Но скоро меня одолели другие мысли. Опасливые. Мне еще ни разу не приходилось сдавать кровь, но я знал, что это делается путем втыкания чего-то в палец.

Сумею ли я достойно выдержать болезненную процедуру?

Чем дальше, тем больше я нервничал. Особенно заволновался в коридоре поликлиники, где своей очереди ожидало много ребят (некоторые были с баночками и бутылочками, но у меня эту неприличную часть анализов мама отнесла сюда накануне). Я храбрился и, дурачась, рассказывал незнакомой конопатой девочке, своей ровеснице (весьма симпатичной), что кровь берут путем вбивания в лоб громадного гвоздя.

Этот мой садистский рассказ услышала вышедшая из кабинета медсестра. И сказала, что гвоздь вбивают не в лоб, а в язык. И не всем, а только болтунам. Я усох.

Процесс "взятия крови" оказался не страшным. А всякие там взвешивания, измерения роста, прослушивания и стуканья молоточком по коленкам – тем более. Плохо только, что после осмотра опять пришлось влезать в колючие штаны и душную рубашку…

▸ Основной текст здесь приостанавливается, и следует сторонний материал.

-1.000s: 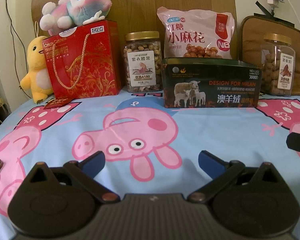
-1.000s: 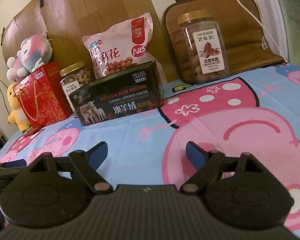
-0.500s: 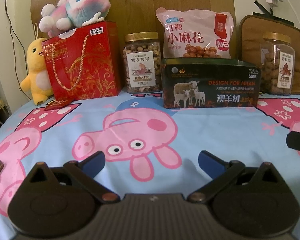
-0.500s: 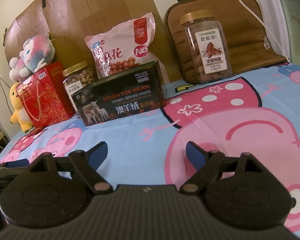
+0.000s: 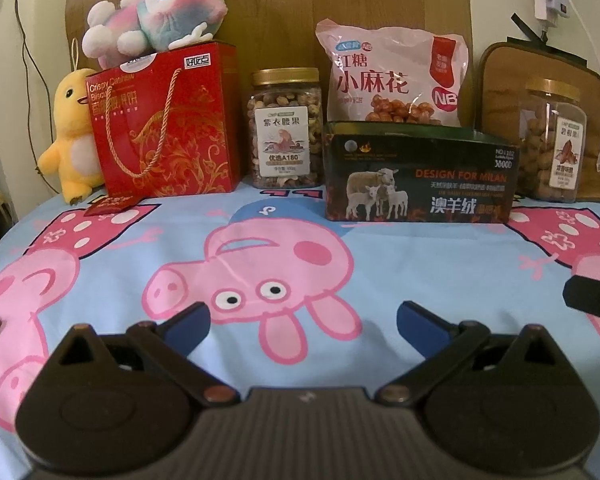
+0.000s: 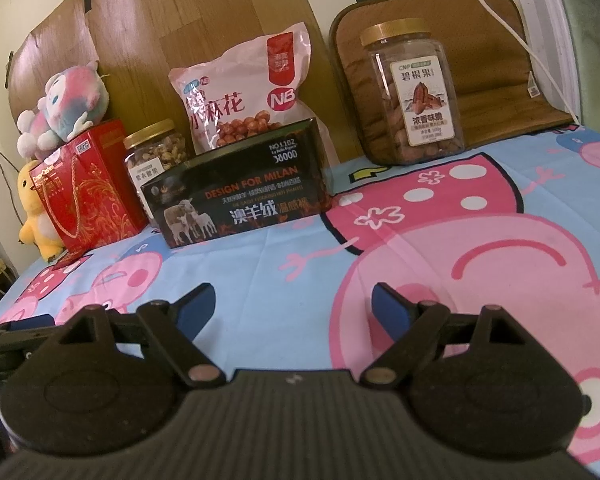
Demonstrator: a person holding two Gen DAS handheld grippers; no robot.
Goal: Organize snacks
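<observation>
Both grippers are hovering low over the cartoon-pig sheet (image 5: 380, 264), nothing in hand. The left gripper (image 5: 303, 320) is showing its jaws spread wide and empty, and the right gripper (image 6: 290, 304) is doing the same.

The snacks are all lining up along the back edge against the wooden board (image 6: 148, 36). Counting them: two nut jars, the cashew jar (image 5: 286, 128) beside the red biscuit gift bag (image 5: 166, 120) and the pecan jar (image 6: 414, 92) standing apart at the right; one pink snack pouch (image 5: 392, 80) leaning behind one dark open box (image 5: 420, 176). Two plush toys as well: a yellow duck (image 5: 70, 136) and a pastel plush (image 5: 156, 8) sitting on top of the bag.

The risks, as I am judging them: the jars are tall and smooth, so a grip near the lid could be tipping one over on the soft sheet. The pouch is propped up, so lifting it carelessly could be sending it sliding. Moving the gift bag is likely dumping that plush off its top.
</observation>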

После поликлиники мне предстояло еще одно дело: пойти подстричься. Белобрысые мои волосы изрядно отросли, а в лагерь полагалось ехать "коротко подстриженным, лучше всего под ноль". Я, впрочем, собирался попросить знакомую парикмахершу Таню оставить мне хоть маленькую челку, чтобы "кумпол" не был совсем как огурец.

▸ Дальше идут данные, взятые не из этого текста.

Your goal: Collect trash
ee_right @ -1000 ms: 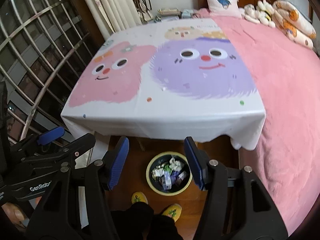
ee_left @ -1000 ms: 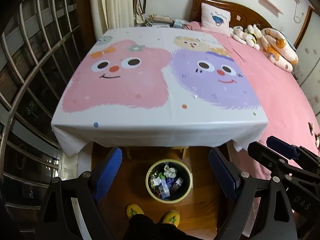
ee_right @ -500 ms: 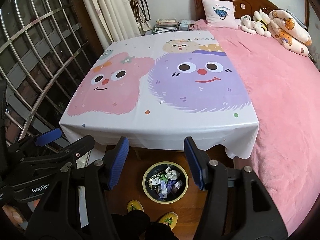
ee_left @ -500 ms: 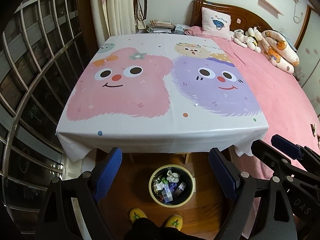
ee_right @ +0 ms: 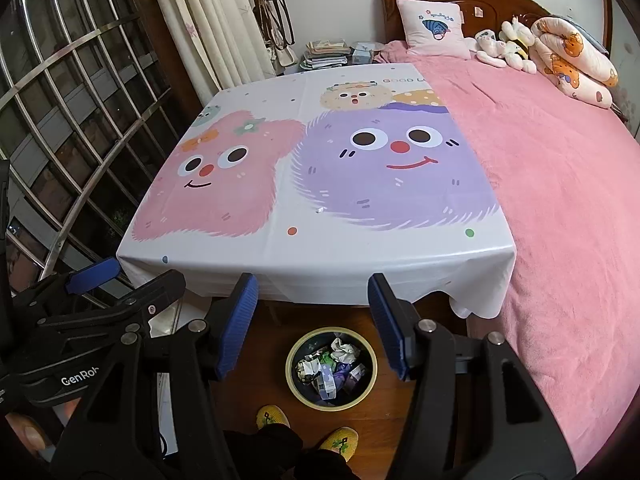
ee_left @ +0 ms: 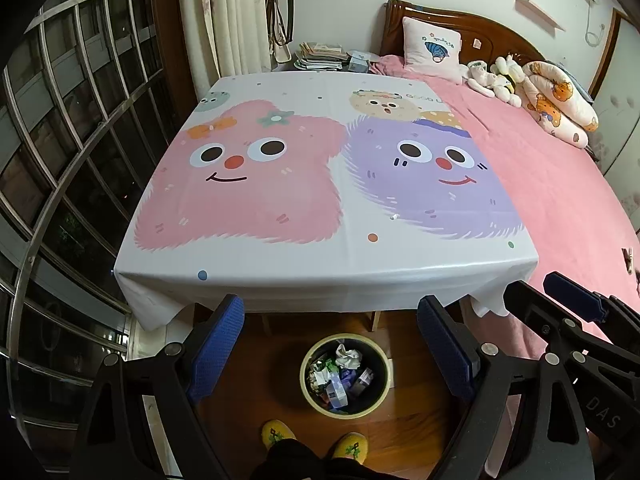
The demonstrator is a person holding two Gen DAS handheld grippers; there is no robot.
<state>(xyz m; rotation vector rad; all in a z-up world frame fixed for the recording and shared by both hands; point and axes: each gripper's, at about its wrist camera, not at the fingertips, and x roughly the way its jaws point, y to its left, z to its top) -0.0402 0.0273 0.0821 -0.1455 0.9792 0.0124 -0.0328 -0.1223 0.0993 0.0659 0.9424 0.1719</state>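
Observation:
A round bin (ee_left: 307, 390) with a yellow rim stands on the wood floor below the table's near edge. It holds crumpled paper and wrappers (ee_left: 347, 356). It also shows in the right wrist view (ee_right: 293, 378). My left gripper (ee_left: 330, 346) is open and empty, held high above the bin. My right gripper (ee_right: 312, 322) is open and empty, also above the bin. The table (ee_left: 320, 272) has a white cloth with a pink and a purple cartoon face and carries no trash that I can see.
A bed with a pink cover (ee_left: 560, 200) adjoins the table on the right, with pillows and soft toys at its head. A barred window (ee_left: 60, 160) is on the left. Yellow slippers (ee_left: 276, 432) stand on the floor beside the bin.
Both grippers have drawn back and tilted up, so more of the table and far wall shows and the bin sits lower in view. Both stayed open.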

С Таней я был знаком еще с той поры, когда жил на Смоленской. Однажды, во втором классе, пришел подстричься, разболтался с молоденькой мастерицей, и она за мою разговорчивость прониклась ко мне симпатией. Всегда стригла без очереди.

Парикмахерская располагалась в приземистой мазанке, похожей на хибарку дедушки-рыбака из книжки "Белеет парус одинокий". И стояла она тоже на берегу – над откосом лога, там, где улица Вокзальная смыкалась с Первомайской. Сейчас про нее, конечно, мало кто помнит. От мазанки не осталась следа еще в ту пору, когда я был старшеклассником. Снесли, когда реконструировали мост через лог.

В глинобитной парикмахерской всегда было прохладно. Над двумя креслами уютно щелкали ножницы. Пахло одеколоном. Одно мне там не очень нравилось: с простенка между окошками непонятно смотрел из портретной рамы лысоватый дядька в пенсне. Типографская надпись под портретом сообщала, что это "Л.П.Берия".

Я знал, что Берия – нарком, (по-новому – министр), один из вождей и верный помощник товарища Сталина. И что он главный над теми, кто ловит шпионов. До той поры, когда Берию самого объявят шпионом (кажется, английским), изменником и вредителем, было еще далеко. Так что портрет вызывал опасливое уважение (хотя и непонятно, почему его повесили здесь, в захудалой парикмахерской).

Мало того, я знал, что от Берии была большая польза лично моему отчиму. Будто бы он, Берия, сам утвердил список тех, кого следует отпустить на волю.